Among the entries below, copy every line that carries the word "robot".

== Source data ==
···

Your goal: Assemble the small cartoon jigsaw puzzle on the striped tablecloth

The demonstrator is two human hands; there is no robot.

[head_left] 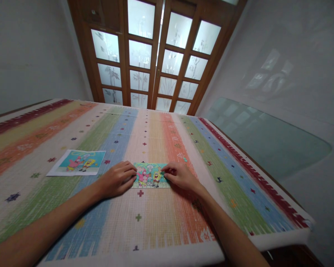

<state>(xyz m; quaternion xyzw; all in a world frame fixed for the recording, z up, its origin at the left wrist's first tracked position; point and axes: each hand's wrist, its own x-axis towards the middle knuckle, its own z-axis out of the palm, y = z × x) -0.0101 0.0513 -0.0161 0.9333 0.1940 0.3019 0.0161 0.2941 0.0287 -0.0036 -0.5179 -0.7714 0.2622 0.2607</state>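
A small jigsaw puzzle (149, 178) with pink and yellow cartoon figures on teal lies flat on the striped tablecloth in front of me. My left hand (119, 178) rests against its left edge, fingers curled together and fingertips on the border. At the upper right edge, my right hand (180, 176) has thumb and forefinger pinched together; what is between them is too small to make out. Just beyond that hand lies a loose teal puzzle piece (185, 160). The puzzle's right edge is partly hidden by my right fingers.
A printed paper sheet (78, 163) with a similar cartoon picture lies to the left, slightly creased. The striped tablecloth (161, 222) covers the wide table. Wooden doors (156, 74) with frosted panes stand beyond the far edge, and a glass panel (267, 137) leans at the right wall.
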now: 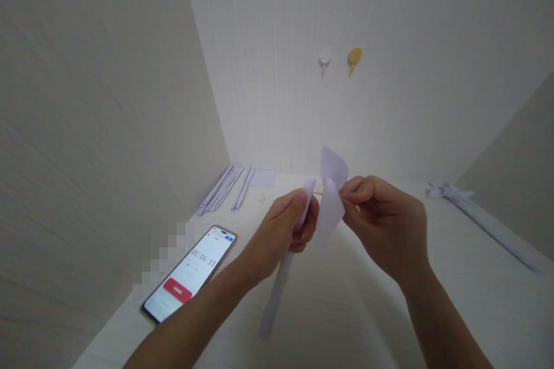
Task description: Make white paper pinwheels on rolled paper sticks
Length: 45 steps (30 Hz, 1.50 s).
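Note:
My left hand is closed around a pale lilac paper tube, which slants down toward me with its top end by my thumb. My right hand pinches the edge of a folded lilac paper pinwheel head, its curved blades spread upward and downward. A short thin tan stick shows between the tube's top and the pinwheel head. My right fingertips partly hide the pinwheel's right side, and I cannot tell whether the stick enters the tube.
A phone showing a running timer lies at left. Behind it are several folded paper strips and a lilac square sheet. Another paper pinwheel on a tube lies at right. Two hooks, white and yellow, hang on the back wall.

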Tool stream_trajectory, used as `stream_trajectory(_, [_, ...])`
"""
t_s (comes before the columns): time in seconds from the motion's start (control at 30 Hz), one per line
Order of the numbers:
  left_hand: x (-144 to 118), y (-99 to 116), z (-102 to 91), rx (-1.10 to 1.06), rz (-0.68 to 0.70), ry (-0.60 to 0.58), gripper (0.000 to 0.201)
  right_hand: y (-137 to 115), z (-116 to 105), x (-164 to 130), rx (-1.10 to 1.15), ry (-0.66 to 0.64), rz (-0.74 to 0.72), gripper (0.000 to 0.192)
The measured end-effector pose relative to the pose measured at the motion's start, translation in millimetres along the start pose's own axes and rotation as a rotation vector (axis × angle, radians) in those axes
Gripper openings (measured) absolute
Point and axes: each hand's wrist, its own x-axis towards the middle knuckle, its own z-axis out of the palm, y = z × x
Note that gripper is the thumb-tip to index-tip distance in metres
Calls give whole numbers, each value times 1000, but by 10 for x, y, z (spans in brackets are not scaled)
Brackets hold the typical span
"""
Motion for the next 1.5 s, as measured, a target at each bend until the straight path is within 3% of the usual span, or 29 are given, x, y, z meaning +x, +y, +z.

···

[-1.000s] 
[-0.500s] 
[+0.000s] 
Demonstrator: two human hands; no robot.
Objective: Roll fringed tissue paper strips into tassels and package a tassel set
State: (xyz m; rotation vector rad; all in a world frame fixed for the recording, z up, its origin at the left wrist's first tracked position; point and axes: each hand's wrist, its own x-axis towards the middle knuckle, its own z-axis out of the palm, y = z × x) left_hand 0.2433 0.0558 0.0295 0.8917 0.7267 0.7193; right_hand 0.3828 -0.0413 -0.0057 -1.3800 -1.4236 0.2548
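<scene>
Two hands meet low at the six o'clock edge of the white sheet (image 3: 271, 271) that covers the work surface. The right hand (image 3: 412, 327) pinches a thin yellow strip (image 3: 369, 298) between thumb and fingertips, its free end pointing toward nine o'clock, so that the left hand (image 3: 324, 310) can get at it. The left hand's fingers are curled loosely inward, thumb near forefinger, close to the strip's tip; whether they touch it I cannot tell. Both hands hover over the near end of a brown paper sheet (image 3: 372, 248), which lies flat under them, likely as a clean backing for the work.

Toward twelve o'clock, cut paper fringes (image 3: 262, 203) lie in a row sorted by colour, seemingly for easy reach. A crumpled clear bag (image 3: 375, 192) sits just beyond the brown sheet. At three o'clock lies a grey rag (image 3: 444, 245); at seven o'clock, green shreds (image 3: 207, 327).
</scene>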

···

== ANSWER FOR THE TASK ==
The demonstrator is two human hands; there is no robot.
Demonstrator: two human hands; no robot.

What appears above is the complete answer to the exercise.